● ABOUT THIS EXERCISE: Please reproduce, exactly as given, the lines running from the start of the data to the line containing "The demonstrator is", inclusive, and omit the pictures.

● DATA SECTION:
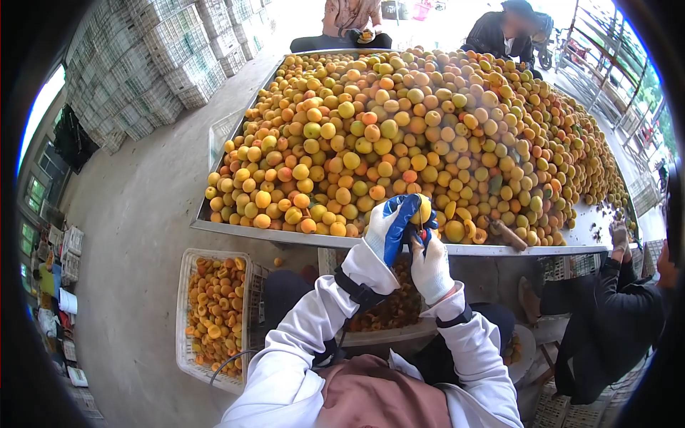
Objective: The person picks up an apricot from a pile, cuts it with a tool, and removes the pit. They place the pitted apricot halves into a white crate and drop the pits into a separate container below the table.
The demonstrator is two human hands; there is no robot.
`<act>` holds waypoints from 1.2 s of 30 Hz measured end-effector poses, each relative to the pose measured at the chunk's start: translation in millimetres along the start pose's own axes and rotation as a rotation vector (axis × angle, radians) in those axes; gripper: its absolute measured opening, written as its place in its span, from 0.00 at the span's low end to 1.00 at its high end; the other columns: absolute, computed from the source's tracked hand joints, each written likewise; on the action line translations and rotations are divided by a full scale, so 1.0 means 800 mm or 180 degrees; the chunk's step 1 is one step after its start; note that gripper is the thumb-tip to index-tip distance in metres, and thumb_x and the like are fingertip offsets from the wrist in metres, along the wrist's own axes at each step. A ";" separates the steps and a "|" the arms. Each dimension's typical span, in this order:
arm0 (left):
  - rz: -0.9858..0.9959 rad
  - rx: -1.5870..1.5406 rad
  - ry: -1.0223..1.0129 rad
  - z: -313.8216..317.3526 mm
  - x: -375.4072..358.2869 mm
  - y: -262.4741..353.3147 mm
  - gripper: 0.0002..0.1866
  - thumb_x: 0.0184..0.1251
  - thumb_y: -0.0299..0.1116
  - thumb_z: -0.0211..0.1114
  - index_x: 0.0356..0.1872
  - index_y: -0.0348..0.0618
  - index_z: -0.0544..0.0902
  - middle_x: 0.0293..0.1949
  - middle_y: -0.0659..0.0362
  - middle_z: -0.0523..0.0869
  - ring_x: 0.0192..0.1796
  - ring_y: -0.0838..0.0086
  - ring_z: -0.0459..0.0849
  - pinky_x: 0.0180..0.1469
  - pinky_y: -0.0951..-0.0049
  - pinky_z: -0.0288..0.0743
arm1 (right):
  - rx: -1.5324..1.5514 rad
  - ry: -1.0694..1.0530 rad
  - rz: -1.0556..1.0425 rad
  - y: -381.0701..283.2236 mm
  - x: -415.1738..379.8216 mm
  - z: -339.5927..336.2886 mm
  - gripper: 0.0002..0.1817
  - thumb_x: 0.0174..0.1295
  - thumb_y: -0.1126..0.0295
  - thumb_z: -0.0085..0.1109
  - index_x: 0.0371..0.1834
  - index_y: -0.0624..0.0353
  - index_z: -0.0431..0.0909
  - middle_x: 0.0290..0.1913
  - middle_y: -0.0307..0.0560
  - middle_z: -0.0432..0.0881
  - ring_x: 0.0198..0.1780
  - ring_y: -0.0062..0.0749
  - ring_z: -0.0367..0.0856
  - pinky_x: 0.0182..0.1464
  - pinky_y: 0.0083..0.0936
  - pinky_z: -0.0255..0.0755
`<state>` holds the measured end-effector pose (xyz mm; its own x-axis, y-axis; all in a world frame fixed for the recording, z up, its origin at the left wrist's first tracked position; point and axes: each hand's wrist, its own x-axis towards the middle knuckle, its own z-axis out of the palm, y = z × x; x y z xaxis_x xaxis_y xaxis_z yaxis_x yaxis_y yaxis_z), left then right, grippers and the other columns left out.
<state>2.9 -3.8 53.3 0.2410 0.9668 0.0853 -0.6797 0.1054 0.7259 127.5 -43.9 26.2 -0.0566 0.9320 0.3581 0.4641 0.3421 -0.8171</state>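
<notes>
My left hand (397, 222), in a white glove with a blue coated palm, grips a yellow apricot (423, 207) just above the table's near edge. My right hand (432, 268), in a white glove, is closed around a small tool with a red and black handle (424, 235). The tool sits right below the apricot; its working end is hidden between the fingers. Behind both hands, a big heap of whole apricots (371, 135) covers the metal table (321, 240). Below my wrists, a container (399, 332) holds split fruit, partly hidden by my arms.
At left on the floor stands a white crate (184, 314) of apricot halves. A brown stick-like piece (508, 235) lies at the table's edge. Co-workers sit at the right (606, 321) and across the table. Stacked crates (153, 64) line the far left.
</notes>
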 end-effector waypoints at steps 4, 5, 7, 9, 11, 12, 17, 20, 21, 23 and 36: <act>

● ANSWER FOR THIS EXERCISE:
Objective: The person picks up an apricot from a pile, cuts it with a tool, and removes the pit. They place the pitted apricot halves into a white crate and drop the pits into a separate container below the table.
The demonstrator is two human hands; there is no robot.

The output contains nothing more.